The string "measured" appears in some lines of the data. Report how many, with no other words.

──────

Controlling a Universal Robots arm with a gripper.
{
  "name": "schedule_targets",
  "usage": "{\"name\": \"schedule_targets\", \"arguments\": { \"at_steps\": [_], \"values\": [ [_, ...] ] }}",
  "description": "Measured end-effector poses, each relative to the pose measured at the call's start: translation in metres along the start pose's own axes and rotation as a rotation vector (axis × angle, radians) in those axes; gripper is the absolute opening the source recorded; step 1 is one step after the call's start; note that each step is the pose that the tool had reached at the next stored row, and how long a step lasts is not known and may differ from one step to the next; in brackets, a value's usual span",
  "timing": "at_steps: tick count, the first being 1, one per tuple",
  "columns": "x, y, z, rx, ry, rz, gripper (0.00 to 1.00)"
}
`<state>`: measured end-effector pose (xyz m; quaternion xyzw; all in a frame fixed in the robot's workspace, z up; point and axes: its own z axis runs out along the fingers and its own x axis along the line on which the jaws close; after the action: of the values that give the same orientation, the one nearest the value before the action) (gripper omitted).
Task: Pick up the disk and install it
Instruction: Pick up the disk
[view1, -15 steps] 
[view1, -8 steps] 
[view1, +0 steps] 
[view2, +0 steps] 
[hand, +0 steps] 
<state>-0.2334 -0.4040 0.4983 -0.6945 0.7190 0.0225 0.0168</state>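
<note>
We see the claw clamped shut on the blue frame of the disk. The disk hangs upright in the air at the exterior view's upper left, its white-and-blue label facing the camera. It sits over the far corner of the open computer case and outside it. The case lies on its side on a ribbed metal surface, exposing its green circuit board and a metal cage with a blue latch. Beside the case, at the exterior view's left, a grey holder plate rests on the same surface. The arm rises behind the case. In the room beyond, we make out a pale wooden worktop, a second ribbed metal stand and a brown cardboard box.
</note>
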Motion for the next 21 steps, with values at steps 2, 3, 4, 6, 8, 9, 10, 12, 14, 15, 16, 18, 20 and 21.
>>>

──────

EXERCISE RESULT: 2